Er nahm einen Schlüssel aus der Tasche und öffnete eine Tür zur Rechten. Dahinter lag ein Lagerraum, der seit Jahren nicht benutzt wurde. Mehr noch, er wurde nicht einmal mehr gereinigt. In den Regalen lag der Staub fingerdick. Damian ging in die Knie und zog seinen Notfallkoffer aus dem Versteck. Bargeld. Kreditkarten. Und die Waffe, die sein Vater in der Wohnung seiner Mutter zurückgelassen hatte, als er zu einem Besuch in die Staaten aufgebrochen und nicht mehr zurückgekehrt war. Damian verachtete seinen Vater, und doch hatte Jack Waldo Billington seinem Sohn zwei sehr nützliche Dinge hinterlassen: eine 45er und obendrein einen Namen, von dem kaum jemand wusste.

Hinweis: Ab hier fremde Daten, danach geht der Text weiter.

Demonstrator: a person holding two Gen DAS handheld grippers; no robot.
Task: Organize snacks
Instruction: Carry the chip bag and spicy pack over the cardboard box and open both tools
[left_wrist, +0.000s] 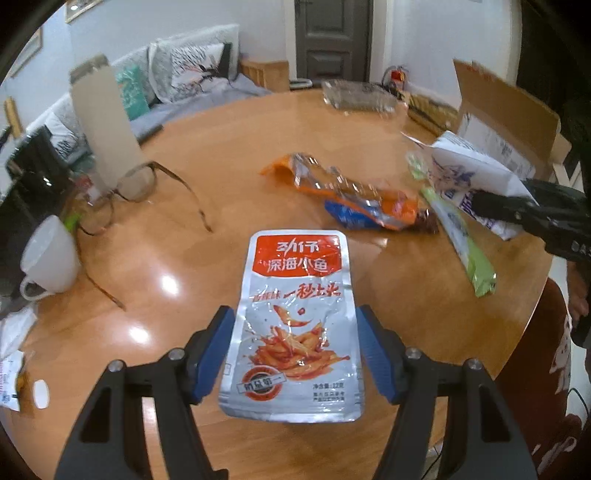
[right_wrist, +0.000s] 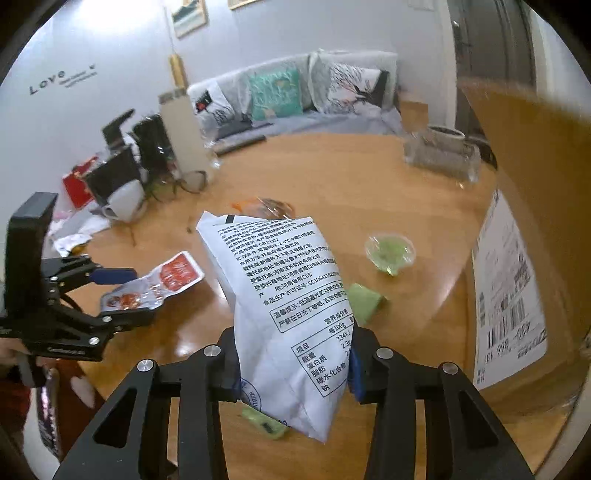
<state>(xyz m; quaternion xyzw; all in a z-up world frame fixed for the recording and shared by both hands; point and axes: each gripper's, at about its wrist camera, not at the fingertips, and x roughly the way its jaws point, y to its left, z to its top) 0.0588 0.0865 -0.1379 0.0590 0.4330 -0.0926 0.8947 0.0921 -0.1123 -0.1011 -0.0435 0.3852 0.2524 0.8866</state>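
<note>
Gripping silver fish packet (left_wrist: 295, 325) by side edges, left tool (left_wrist: 295, 350) lifts it left of cardboard box (left_wrist: 509, 122); right tool (right_wrist: 293, 363) pinches white pouch (right_wrist: 284, 295). Both light, crinkly, slippery; edge hold safest.

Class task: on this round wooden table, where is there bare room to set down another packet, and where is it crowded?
Bare wood lies between the glasses and the orange wrapper, and beyond toward the clear tray. Crowded: the right side, with the green packet and cardboard box, and the left edge around the white cup.
</note>
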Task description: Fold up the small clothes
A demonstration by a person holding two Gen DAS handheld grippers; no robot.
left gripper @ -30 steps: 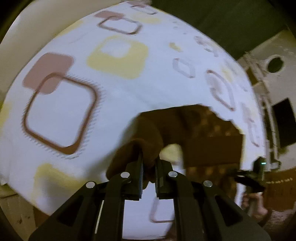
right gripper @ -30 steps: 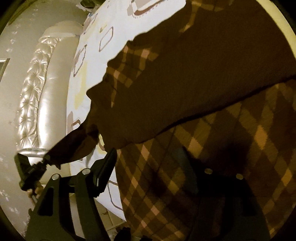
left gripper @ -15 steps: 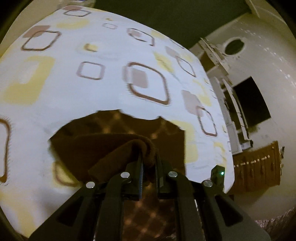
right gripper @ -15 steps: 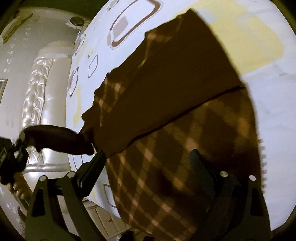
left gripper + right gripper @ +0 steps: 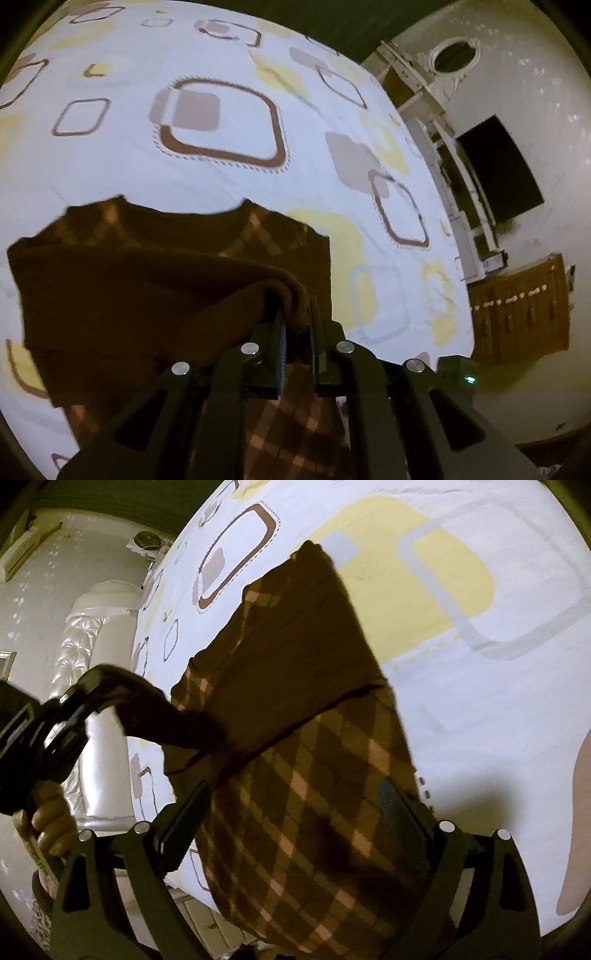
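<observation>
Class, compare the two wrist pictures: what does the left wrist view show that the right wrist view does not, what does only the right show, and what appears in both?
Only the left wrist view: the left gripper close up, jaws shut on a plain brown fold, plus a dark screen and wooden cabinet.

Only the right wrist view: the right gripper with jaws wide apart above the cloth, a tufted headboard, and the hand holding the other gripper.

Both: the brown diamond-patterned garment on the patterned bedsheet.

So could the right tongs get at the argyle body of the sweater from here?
Probably yes: the right tongs stand open just above the sweater, nothing between; the left tongs pinch only the sleeve, off to one side.
</observation>
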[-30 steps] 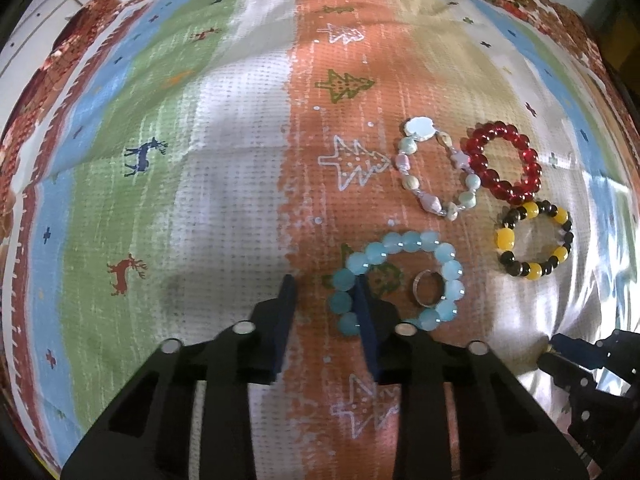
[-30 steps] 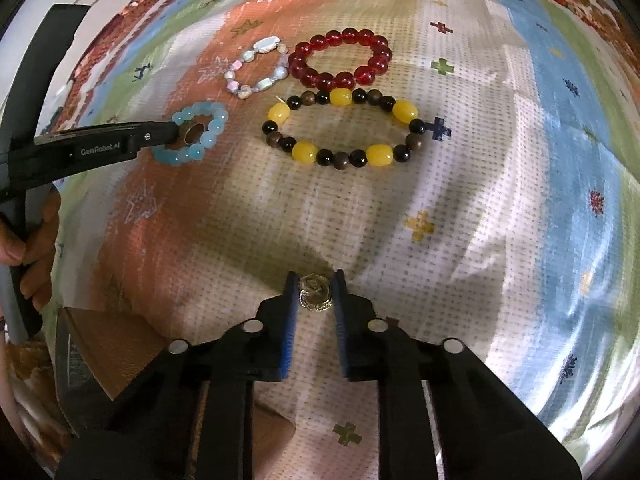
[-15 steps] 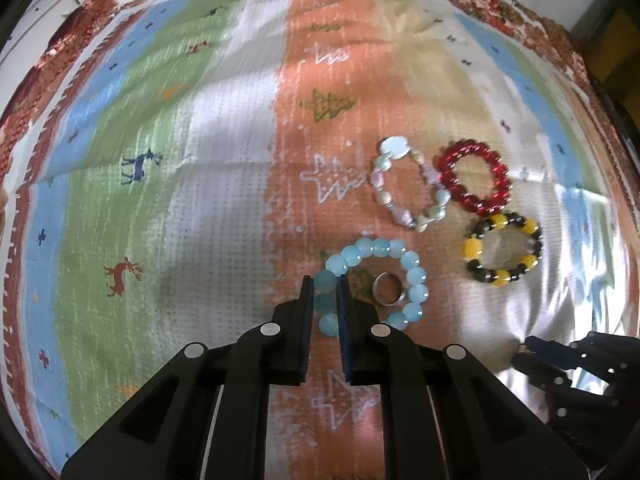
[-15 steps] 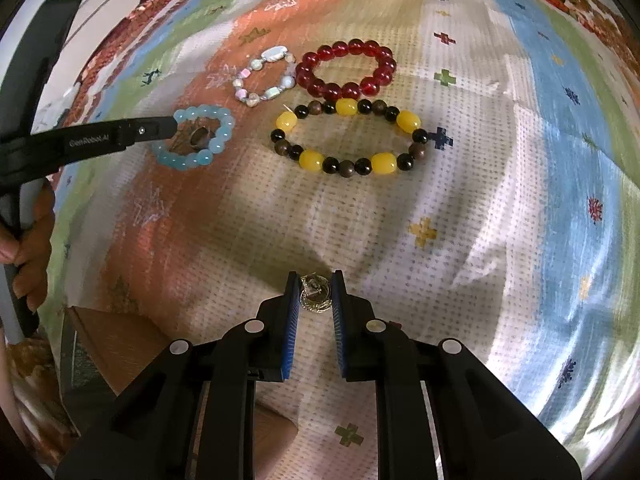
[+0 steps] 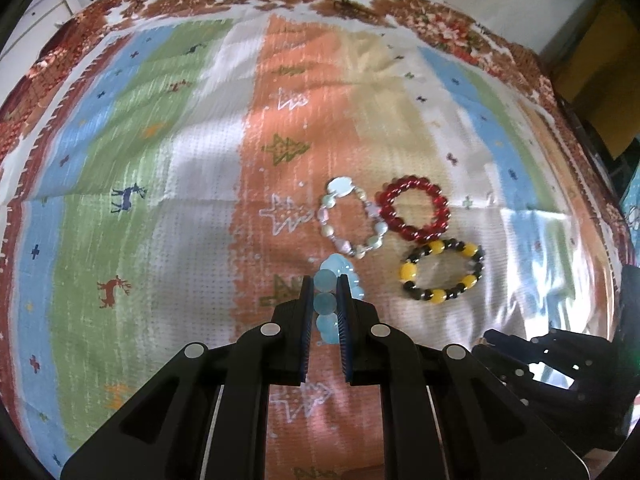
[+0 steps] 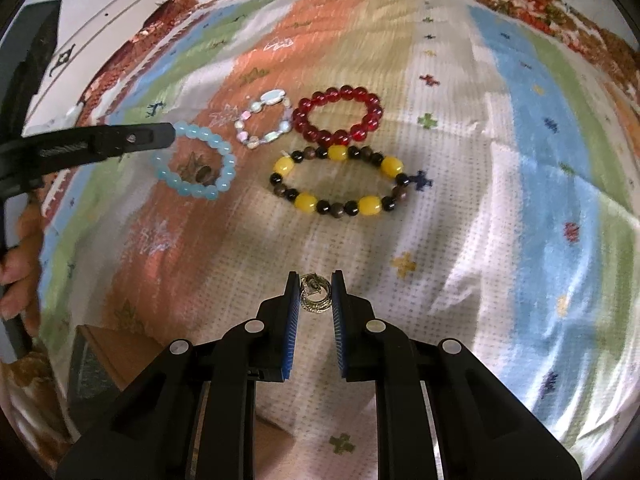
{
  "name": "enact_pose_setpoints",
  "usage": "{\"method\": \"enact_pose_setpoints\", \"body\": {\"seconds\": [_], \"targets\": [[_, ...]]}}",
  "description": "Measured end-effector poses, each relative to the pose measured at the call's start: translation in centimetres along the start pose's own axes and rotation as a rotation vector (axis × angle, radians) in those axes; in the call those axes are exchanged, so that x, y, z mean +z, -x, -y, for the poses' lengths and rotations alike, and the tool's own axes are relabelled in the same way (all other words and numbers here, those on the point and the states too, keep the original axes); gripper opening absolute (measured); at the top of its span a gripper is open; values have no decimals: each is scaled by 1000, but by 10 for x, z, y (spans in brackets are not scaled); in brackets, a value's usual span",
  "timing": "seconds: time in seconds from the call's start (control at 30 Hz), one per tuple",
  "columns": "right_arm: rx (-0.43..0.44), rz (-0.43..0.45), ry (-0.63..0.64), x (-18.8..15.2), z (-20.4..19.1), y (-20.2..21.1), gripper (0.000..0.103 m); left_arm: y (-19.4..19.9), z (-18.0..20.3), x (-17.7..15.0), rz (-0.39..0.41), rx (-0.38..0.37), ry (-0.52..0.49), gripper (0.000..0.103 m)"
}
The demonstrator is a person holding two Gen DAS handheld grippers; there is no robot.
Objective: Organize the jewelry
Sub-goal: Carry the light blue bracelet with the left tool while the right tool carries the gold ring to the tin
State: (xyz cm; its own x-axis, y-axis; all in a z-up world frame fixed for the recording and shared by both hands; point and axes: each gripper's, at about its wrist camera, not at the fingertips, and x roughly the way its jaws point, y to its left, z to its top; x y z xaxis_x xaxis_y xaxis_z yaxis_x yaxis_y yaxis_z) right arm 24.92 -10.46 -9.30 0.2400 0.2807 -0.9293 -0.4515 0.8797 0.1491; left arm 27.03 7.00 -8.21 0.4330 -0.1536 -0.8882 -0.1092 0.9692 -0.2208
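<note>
The left gripper [image 5: 325,304] is clamped on the pale blue translucent bead bracelet [image 6: 195,162], pinching a few beads at the loop's near side while the rest hangs free ahead of the fingers. The right gripper [image 6: 316,292] is closed on a small silver-coloured metal ring [image 6: 316,293] with a raised ornament, held between its blue-padded fingers above the striped woven cloth [image 5: 200,168] printed with trees and reindeer.

I take the black-and-yellow bead bracelet [image 6: 340,182] as the landmark. The blue bracelet is to its left in the right wrist view, with a second small brownish ring [image 6: 202,174] lying on the cloth inside the loop. Beyond the landmark lies the dark red glass-bead bracelet [image 6: 338,114], touching or nearly touching it; left of that one is the pastel mixed-bead bracelet [image 6: 262,124]. The held ring is on the near side of the landmark, well apart from it.

To do this step well, I judge the lift should go straight up and slowly, so the dangling loop does not drag the inner ring or swing into the pastel bracelet. The grip on round, slick beads looks slip-prone; firm pressure seems wise.

As for containers, only a brown box-like corner [image 6: 108,364] shows, at the near left of the landmark; its contents cannot be told.
</note>
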Motion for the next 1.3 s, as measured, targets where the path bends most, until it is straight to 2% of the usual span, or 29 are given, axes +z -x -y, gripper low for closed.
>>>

Damian lächelte, als er den Koffer öffnete und seine Pflegerkleidung gegen ein unauffälliges City-Outfit tauschte. Er würde etwa eine Stunde brauchen, um die Sachen vom Bahnhof zu holen und sich ein anderes Auto zu besorgen. Den Nissan hatte er abgeschrieben. Es war sowieso viel sicherer, U-Bahn zu fahren, auch wenn alle Welt das Gegenteil behauptete.
Damian schob die Waffe in den Bund seiner Jeans, steckte Bargeld und Kreditkarten ein und zuletzt den Ausweis, den er – genau wie die 45er – seinem untreuen Vater verdankte. Damian Stephen Billington. Geboren am 27. Mai 1974 in Eltville am Rhein, Deutschland. Bürger der Vereinigten Staaten von Amerika, in die er noch nie im Leben einen Fuß gesetzt hatte und vermutlich auch nie im Leben setzen würde. Aber das schlechte Gewissen eines Menschen war nun einmal ein
starker Verbündeter. Das traf auf eine Verlegerpersönlichkeit wie Karolin Reding ebenso zu wie auf einen US Lieutenant, der Frau und Kind sitzenließ, um in seiner alten Heimat noch einmal ganz von vorn anzufangen, ohne Sprachbarriere und ohne Altlasten im Gepäck.
Sieh mich an, ich bin bereit, meinen Teil der Verantwortung zu tragen, falls man in diesem Zusammenhang überhaupt von Verantwortung sprechen kann. Aber was ist mit dir, Damian?
Wirst auch du bezahlen, wenn es so weit ist?